At least 40 were reported between July and October attacks by groups of killer whales to boats that sailed in different areas along the coasts of Spain and Portugal, both in the Cantabrian Sea – in the north of Spain – and near the Strait of Gibraltar. These episodes, in addition to having frightened those on board, surprised the marine biologists, because it is a rather unusual behavior. Give her searches carried out in recent months, some hypotheses have emerged on which most scientists agree: they would not be attacks made to threaten man, as some newspapers had hypothesized, but a particular form of game.

According to the people who suffered these attacks, the killer whales appeared to have targeted their boats, chasing them and hitting them repeatedly for tens of minutes – especially the sailing ones. In September the boat of a man sailing from Spain to Scotland was approached by an orca which for about 45 minutes hit and bit into the rudder, also breaking through a portion of the side of the hull and spinning the boat on itself.
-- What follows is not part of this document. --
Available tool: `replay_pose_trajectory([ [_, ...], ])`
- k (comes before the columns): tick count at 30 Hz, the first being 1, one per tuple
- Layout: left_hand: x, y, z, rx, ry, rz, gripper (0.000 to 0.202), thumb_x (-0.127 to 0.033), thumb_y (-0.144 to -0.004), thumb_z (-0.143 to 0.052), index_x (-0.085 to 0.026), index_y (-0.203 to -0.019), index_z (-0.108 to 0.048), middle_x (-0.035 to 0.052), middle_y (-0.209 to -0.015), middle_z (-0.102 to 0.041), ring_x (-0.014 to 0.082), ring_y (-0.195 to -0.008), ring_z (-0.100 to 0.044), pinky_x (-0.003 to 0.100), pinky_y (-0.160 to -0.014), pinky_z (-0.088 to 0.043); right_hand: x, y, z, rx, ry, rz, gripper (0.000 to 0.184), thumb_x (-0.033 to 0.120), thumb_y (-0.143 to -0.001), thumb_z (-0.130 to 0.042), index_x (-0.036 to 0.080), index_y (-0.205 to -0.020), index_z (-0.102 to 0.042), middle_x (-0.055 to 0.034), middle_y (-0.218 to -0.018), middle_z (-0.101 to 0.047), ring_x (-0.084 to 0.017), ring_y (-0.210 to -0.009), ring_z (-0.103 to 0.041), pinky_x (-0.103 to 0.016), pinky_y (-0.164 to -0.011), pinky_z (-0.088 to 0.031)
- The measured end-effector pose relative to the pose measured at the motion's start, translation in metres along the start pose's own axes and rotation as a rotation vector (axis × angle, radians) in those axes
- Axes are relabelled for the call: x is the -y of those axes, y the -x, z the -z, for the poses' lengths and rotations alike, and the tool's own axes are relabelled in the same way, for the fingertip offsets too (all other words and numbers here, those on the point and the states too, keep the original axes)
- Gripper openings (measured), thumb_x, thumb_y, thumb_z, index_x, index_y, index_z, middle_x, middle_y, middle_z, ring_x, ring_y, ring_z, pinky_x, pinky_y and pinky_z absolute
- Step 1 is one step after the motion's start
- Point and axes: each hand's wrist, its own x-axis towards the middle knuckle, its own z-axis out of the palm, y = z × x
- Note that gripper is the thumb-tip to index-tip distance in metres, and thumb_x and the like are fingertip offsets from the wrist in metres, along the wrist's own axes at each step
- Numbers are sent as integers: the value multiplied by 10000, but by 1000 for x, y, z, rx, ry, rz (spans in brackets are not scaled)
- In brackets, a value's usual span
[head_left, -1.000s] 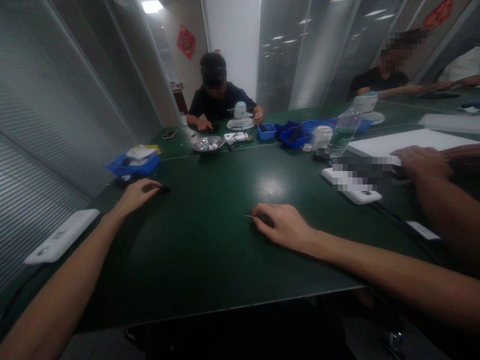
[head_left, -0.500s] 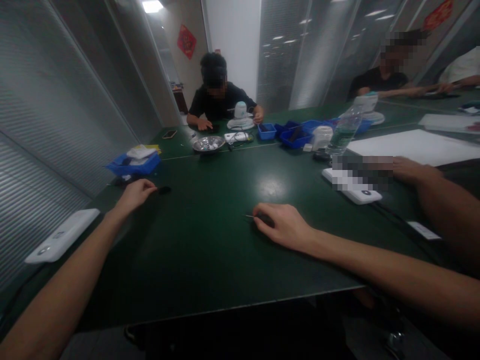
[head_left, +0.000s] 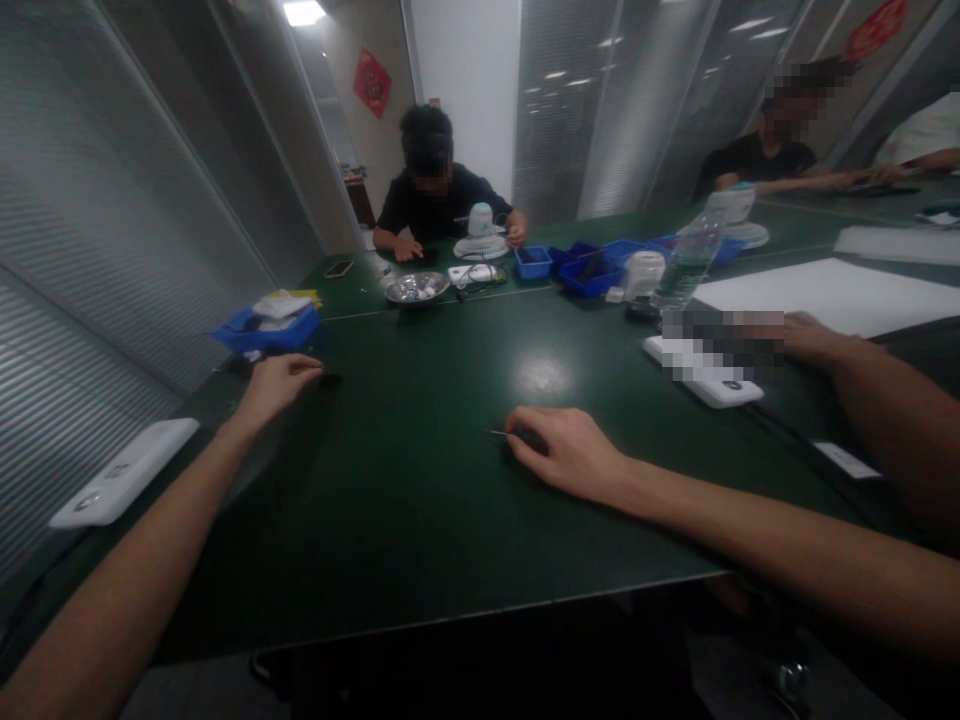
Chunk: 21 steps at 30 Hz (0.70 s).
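My right hand (head_left: 562, 450) rests on the green table, closed around the dark handle of a small screwdriver (head_left: 531, 437). Its thin metal shaft points left past my fingers. Over on the left, my left hand (head_left: 281, 382) hovers low above the tabletop with its fingertips slightly parted and nothing visible between them. Just beyond those fingertips a small flat black piece (head_left: 331, 380) lies on the table; its kind is too dark to make out. Behind my left hand stands a blue bin (head_left: 289, 333) holding white packets.
A white power strip (head_left: 127, 475) lies left, another (head_left: 709, 385) right beside a neighbour's hand (head_left: 810, 335). Farther back are a metal dish (head_left: 416, 298), blue bins (head_left: 589, 283), a tilted water bottle (head_left: 686, 265) and a white sheet (head_left: 825, 290). A person (head_left: 442, 195) sits opposite with a small fan (head_left: 481, 235).
My left hand has lifted slightly away from the black piece, which stays on the table. My right hand keeps its place with the screwdriver.
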Motion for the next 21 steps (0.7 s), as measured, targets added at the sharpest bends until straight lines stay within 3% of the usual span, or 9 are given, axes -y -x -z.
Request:
replay_pose_trajectory([
  [7, 2, -3, -3, 78, 56, -12, 427, -532, -772, -763, -235, -1075, -816, 72, -1124, -792, 298, -1048, -725, 369, -954, -547, 0, 0, 0, 2, 9, 2, 203, 338, -1011, -533, 207, -1103, -657, -36, -943, -724, -155, -705, -618, -285, -648, -394],
  [14, -10, 4, -4, 107, 73, 24, 371, -497, -764, -789, -242, -1030, -832, 57, -1022, -808, 278, -956, -742, 349, -903, -561, -2, 0, -1, -6, 14, 7, 207, 348, -1009, -540, 213, -1110, -660, -36, -943, -728, -156, -701, -618, -282, -643, -395],
  [18, -5, 3, -3, 124, 99, 50, 411, -523, -749, -795, -241, -1046, -829, 48, -1000, -810, 262, -909, -749, 323, -828, -574, -1, 0, 0, 9, 10, 1, 203, 340, -1011, -538, 210, -1111, -657, -39, -961, -730, -162, -724, -632, -281, -654, -405],
  [21, 2, 0, -3, 116, 99, 42, 390, -519, -728, -813, -258, -1018, -833, 36, -1025, -810, 264, -956, -748, 323, -866, -566, -1, 0, 1, 23, -6, -3, 207, 346, -1013, -537, 208, -1108, -659, -41, -963, -730, -163, -730, -638, -281, -655, -410],
])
In October an English skipper who was about thirty kilometers from the city of Porto said he had a bad time because he could no longer control the boat: “I don’t get scared easily, but it was terrifying.”

It is not unusual to see killer whales in these parts of the Atlantic Ocean: it is in these waters that they hunt bluefin tuna – one of their favorite prey – and it is by passing through the Strait of Gibraltar, which separates Europe from Africa, that they reach the warmest waters of the Mediterranean, where they reproduce. However, such behavior had never been observed, and although there had been no deaths in various newspapers, there was talk of “killer whales” who were “plotting attacks“; the British tabloid newspaper Sun, for example, had written that the killer whales were “on the hunt for blood” to take revenge on the poachers’ harpoons. In fact, according to scientists there are more rational explanations for these “attacks”.
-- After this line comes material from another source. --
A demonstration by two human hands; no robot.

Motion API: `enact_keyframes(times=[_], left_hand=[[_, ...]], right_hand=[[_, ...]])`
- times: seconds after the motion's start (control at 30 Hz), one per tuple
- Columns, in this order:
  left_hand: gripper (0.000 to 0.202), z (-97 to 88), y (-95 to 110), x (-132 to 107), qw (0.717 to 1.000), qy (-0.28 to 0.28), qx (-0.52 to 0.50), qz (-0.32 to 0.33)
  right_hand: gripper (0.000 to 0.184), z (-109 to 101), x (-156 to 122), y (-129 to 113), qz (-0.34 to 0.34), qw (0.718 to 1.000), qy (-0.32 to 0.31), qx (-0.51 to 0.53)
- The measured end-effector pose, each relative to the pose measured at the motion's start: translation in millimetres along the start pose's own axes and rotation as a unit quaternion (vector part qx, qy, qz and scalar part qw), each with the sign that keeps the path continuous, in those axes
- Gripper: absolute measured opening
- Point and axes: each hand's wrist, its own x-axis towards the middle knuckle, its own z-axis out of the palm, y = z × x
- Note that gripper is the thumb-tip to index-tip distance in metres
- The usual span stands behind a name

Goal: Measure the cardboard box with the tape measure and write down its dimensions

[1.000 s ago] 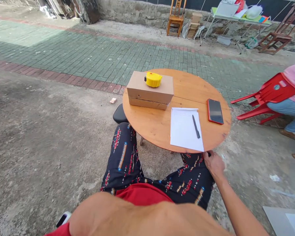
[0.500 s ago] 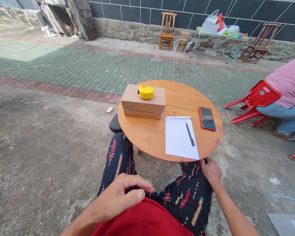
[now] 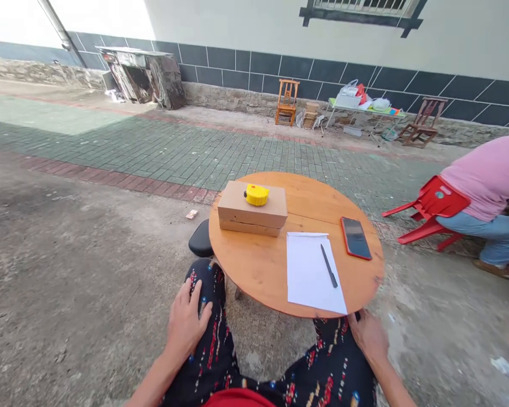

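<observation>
My left hand (image 3: 186,322) lies on my left thigh, on dark patterned trousers (image 3: 214,339), its fingers slightly apart and holding nothing. On my right knee rests my right hand (image 3: 370,338), just below the table's near edge; its fingertips are partly hidden, and nothing shows in it. Before me stands a round wooden table (image 3: 254,277). On it is a closed cardboard box (image 3: 252,217) with a yellow tape measure (image 3: 257,195) on top. White paper sheets (image 3: 307,277) lie near the front edge, a black pen (image 3: 328,265) across them. A red-cased phone (image 3: 356,238) lies to their right.
A black stool seat (image 3: 201,238) stands by the table's left side. At right, a person in a pink top (image 3: 487,175) sits on a red plastic chair (image 3: 436,198). Along the wall are wooden chairs (image 3: 287,102) and a folding table (image 3: 367,106) loaded with bags.
My left hand has moved from in front of my belly forward onto my left thigh. The view has tilted up, showing more wall. My right hand stays on the knee.
</observation>
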Motion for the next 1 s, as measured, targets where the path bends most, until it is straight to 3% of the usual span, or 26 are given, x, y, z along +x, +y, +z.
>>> enact_keyframes(times=[0.43,0.83,1.0], left_hand=[[0.051,-5.0,5,0,0.999,0.022,-0.019,-0.029],[0.050,0.2,6,3,0.999,0.014,-0.028,-0.029],[0.052,4.1,6,3,0.998,0.025,-0.039,-0.035]], right_hand=[[0.052,14,12,2,-0.003,1.000,-0.009,-0.006],[0.045,23,23,3,0.002,0.999,-0.020,0.035],[0.054,22,19,4,0.019,0.997,-0.002,0.075]])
“Killer whales have always been curious about boats” and that’s why they approach them, he said a BBC killer whale expert Ruth Esteban, who is part of the team of scientists who are analyzing the cases together with the marine biologist Renaud De Stephanis, one of the founders of the organization for the study and conservation of cetaceans CIRCE (Conservation, Information and Study on Cetaceans).

The experts compared the images from the CIRCE archive with the videos of this summer’s episodes and noted that the killer whales mainly aim at the rudder of the boats and attack the hull less frequently. Esteban then hypothesized that the killer whales hit the rudder as a game, because it is a mobile part of the boat that allows them to move the entire boat and therefore to show their strength: something that according to Esteban “perhaps excites them a lot” but that it can obviously do damage to boats and to those on board.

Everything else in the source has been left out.